Na passada semana, necessitei de cuidados médicos e, como muitas vezes costumo dizer, só damos mesmo a importância e o devido valor à saúde quando ela nos faz falta.
Sendo pública, nessa altura, a informação relativa à sobrelotação do Hospital Dr. Nélio Mendonça e de que muitas pessoas aguardavam camas para internamento, recorri aos cuidados de saúde privados. Fi-lo porque, infelizmente, o recurso aos cuidados de saúde particulares deixou de ser um luxo e passou a ser uma necessidade ainda que nem sempre ao alcance de todos e precisamente por, conscientemente, saber que nem todos podem recorrer a esta solução, embora os meus descontos me confiram direito a usufruir do sistema público de saúde sem peso na consciência, preferi quase que dar a minha vez e reduzir o tempo de espera de muitos que não têm meios nem forma de recorrer a soluções alternativas.
A verdade é que ao chegar à unidade de saúde privada percebi claramente que a minha forma de pensar tinha sido comum à de tantas outras pessoas porque aquela unidade mostrava dar resposta, mas estar a ser alvo de grande procura.
Fui atendido. Conforme previa, a situação requeria algum cuidado e fiquei internado. Pensei nessa altura na quantidade de pessoas que, nas unidades de saúde públicas, estariam, na mesma situação ou até piores do que eu e ainda a aguardar serem atendidas. Pensei nos médicos, nos enfermeiros e nos auxiliares de ação médica e no esforço desumano que fazem para acudir, muitas vezes com parcos meios, a tanta procura.
Confesso que a minha revolta cresceu no dia seguinte quando a minha mãe precisou também ela de cuidados médicos e foi encaminhada da instituição onde se encontra para o Hospital Dr. Nélio Mendonça. Precisava de ficar internada e confirmei que as notícias veiculadas pelos meios de comunicação social eram de facto verdadeiras: poderia ter que ficar à espera de cama mais de 6 dias.
Porque os meus pais trabalharam a vida inteira e porque quem nos cria, mesmo quando já sem autonomia para decidir sobre o melhor para si, continua a merecer sempre o mesmo carinho e respeito, não hesitei e pedi que tratassem da transferência da minha mãe para a unidade de saúde onde me encontrava internado.
Enquanto aguardava junto à janela que a minha mãe desse entrada no serviço de urgência daquela unidade de saúde, deitei os olhos ao televisor, mais para me abstrair da situação que estava a vivenciar do que propriamente por estar atento ao programa que estava a ser transmitido e, coincidência das coincidências, falava-se das doenças da Saúde.

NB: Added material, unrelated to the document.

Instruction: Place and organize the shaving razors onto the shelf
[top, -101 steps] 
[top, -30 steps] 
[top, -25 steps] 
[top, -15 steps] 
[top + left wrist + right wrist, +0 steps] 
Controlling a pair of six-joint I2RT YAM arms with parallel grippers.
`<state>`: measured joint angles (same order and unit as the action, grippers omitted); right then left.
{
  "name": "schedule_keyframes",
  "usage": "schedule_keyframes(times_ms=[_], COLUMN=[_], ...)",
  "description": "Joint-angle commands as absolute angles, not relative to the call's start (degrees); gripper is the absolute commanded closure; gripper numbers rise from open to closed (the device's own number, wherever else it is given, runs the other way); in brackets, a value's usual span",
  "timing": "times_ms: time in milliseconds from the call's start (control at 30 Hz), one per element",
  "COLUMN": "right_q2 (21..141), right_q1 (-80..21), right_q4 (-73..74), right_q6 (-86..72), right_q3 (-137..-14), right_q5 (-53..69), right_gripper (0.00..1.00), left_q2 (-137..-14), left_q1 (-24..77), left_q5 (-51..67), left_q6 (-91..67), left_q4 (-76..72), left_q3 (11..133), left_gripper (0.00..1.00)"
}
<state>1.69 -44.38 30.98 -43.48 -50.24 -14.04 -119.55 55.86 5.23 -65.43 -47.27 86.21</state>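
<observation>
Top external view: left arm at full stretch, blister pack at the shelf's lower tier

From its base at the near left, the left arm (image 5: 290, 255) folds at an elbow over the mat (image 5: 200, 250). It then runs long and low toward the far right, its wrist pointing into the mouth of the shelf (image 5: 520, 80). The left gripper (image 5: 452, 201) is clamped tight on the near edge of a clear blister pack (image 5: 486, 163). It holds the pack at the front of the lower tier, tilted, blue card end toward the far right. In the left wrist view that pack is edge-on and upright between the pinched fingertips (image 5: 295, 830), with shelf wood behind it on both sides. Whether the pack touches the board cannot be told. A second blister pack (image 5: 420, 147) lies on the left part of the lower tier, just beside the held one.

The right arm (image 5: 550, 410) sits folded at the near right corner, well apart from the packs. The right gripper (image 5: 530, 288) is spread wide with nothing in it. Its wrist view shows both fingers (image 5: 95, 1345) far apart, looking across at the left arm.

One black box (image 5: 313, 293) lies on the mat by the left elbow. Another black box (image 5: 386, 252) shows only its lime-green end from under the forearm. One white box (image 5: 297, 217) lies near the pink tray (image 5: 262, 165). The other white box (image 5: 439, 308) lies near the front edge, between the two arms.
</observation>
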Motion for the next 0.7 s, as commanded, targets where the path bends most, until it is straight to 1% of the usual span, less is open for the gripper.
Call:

Ao princípio até pensei estar a ouvir mal porque o programa em causa, transmitido pela RTP-Madeira e no qual inclusivamente tive o gosto de já ter colaborado, na qualidade de comentador de arbitragem, deveria debruçar-se, tão somente, nas questões de âmbito desportivo, mas a minha indignação cresceu ao perceber que quem falava apontava apenas problemas ao estado da Saúde no “Continente”. Perante o cenário em que me encontrava, achei o comentário ofensivo, um completo atentado à inteligência de qualquer madeirense ou portossantense.
Então querem dizer que nós por cá estamos bem? Fecharam-se serviços de urgência em concelhos distantes do Funchal com o argumento de ser necessário concentrar e rentabilizar recursos humanos e materiais, percebemos que essa estratégia não está a resultar e ainda nos querem atirar areia aos olhos?
E se o estado da Saúde no “Continente” justifica, segundo o comentador, repensar na hora de votar, é coerente que não se peça que os madeirenses façam o mesmo? Em proporção, será que estamos mesmo muito melhor?
Continuei preso ao parapeito da janela, enquanto aguardava a chegada da minha mãe, pensando na fragilidade da condição humana. Não pude deixar de pensar nos filhos que não têm recursos e que têm que sujeitar os pais à situação de aguardar uma cama num corredor de um hospital e pensei nos pais que se confrontam com um problema de saúde de um filho e que podem não ter recursos para o tratar como necessitaria.
Deixo uma palavra de apreço ao trabalho heroico dos profissionais da área da Saúde, pois são eles que, com muito esforço e dedicação, dão o corpo às balas enquanto alguns querem a todo o custo fazer passar a ideia que por cá está tudo bem. Como diria uma deputada à Assembleia da República que ficou muito conhecida (nem sempre pelas melhores razões): É MENTIRA!!